Duruşmada verilen aranın ardından açıklanan kararda İkbal Polat’ın tahliyesine 9 kişinin ise tutukluluk halinin devamına karar verildi.
‘Karar hukuki değil’
Duruşma sonrası Çağlayan Meydanı’nda savunma avukatları açıklama yaptı. Açıklama şöyle:
“Bugünkü karar kesinlikle hukuki bir karar değil. Siyasi soykırım operasyonunda FETÖ’cüler nasıl Kürtleri siyasetten dışlamak istiyorsa, bugün de Kürtlerin tamamını hukuk dışı alana itmek istiyorlar. Bu bir siyasi soykırım operasyonu dosyasıdır. Yıllardır Kürtlere yapılanlar ve bugün CHP’ye yapılanlar, AKP-MHP rejiminin yerel seçim sonrası kendi çıkarları için yaptıkları operasyonlardır. Bu hukuksuzluk sadece bizim müvekkillerimize yönelik değil, bugünlerde kimse sesini çıkarmazsa yarın etrafımızda kimseyi bulamayacağız.”
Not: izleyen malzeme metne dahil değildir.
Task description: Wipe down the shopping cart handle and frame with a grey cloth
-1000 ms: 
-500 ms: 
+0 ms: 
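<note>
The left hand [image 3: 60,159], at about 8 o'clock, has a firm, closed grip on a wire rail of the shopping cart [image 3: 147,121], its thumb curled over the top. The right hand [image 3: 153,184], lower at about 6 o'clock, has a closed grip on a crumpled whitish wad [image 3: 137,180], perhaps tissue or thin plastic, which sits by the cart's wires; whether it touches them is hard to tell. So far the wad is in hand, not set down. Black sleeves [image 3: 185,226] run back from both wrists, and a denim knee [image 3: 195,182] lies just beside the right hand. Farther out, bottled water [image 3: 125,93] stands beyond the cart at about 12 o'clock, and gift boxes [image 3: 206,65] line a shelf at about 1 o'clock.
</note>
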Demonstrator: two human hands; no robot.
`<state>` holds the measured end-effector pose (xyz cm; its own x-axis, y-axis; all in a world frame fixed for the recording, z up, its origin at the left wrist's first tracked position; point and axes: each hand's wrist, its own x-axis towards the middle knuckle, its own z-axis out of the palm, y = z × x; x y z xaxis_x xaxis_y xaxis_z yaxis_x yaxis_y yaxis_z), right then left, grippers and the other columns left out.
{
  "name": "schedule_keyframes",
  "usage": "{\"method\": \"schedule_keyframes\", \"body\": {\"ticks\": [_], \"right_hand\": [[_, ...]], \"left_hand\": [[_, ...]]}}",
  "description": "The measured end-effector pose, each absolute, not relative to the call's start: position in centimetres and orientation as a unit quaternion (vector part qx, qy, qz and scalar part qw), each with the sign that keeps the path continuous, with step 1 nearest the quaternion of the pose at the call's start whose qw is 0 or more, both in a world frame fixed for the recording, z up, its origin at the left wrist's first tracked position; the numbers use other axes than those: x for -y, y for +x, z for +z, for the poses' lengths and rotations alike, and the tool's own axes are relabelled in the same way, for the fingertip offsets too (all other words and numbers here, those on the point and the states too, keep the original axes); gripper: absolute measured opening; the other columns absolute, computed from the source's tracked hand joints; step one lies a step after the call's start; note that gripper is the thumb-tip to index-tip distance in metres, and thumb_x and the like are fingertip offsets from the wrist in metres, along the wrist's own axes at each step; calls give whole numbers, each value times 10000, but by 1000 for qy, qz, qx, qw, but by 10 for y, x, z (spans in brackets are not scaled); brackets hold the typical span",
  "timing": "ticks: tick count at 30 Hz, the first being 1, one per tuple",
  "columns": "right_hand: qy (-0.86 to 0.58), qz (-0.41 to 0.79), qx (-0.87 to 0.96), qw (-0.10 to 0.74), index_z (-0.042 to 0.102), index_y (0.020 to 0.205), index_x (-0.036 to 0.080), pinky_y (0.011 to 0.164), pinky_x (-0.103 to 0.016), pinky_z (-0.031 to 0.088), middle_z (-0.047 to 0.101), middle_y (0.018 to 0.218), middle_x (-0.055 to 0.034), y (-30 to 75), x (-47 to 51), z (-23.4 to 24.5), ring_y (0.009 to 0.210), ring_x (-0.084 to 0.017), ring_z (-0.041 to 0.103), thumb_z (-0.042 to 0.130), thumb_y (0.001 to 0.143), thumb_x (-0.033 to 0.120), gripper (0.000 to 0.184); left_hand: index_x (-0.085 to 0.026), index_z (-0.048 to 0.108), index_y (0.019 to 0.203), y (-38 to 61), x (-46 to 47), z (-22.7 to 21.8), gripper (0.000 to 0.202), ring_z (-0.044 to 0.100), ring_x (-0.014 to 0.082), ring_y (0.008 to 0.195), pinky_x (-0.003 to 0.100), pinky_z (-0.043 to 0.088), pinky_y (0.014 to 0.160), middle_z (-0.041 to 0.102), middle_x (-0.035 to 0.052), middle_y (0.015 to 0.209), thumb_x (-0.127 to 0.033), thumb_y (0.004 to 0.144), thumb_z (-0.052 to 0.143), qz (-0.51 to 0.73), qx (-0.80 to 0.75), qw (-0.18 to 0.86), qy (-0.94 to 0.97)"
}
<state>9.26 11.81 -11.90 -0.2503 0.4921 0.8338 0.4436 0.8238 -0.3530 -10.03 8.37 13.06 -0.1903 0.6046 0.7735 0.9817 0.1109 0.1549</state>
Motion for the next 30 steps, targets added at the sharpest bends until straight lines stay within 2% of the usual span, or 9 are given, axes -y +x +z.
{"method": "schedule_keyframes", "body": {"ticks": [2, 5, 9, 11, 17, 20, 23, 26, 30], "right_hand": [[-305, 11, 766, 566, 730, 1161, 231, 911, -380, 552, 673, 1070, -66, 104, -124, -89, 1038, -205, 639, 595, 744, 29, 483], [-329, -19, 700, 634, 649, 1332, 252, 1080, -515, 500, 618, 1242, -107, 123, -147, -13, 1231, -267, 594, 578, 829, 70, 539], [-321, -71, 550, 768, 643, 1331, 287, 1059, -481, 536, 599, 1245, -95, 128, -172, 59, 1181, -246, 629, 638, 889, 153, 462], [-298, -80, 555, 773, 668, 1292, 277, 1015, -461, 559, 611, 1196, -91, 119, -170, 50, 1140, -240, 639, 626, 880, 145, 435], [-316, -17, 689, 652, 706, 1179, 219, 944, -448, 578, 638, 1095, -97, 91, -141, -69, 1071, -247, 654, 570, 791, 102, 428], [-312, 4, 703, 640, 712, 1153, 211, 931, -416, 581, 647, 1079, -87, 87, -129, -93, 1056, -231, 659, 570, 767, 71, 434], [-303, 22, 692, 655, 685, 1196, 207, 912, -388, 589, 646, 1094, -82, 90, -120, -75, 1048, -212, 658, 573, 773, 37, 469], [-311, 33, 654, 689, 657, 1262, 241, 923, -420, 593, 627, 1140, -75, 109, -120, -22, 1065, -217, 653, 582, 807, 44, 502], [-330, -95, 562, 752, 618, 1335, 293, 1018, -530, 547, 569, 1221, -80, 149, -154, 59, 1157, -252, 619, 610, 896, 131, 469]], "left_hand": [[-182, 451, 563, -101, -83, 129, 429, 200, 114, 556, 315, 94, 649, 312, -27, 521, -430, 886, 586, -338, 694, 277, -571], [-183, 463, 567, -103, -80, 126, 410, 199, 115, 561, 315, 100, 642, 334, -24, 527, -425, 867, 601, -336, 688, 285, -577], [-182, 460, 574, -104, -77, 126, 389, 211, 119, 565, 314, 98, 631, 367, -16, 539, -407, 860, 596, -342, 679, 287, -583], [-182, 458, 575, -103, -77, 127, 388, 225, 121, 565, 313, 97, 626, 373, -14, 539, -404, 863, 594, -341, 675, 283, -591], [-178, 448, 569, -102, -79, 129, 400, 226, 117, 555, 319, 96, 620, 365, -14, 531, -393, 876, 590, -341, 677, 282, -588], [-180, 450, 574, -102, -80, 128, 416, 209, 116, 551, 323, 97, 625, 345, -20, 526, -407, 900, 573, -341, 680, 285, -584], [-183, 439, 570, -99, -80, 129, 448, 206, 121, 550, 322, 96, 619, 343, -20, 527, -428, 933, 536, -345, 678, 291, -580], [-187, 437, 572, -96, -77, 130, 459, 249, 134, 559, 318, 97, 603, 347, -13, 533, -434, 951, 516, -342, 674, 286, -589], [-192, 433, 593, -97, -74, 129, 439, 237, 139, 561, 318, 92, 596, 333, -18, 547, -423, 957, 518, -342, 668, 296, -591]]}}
DEM Parti Eş Genel Başkan Yardımcısı Rüştü Tiryaki: Beraat bekliyorduk
Savunma avukatları sonrası DEM Parti Eş Genel Başkan Yardımcısı Rüştü Tiryaki kamuoyuna seslendi:
“Siyasi partiler seçimde gizli saklı olmayan seçim ittifakları yaptılar. Biz de 31 Mart’ta gerçekleşen seçimlerde 78 belediyeyi kazandık. 78 belediyeden 10 tanesine bu siyasi iktidar kısa bir süre sonra kayyım atadı. Siyasal iktidar sadece bununla yetinmedi: kent uzlaşısıyla seçilmiş belediye meclis üyeleri ve danışmanlar gözaltına alındı. Haksız, hukuksuz şekilde gözaltına alındıkları yetmezmiş gibi arkadaşlarımız 7 aydır tutuklu.”
‘Bugün büyük bir umutla bu duruşmaya gelmiştik’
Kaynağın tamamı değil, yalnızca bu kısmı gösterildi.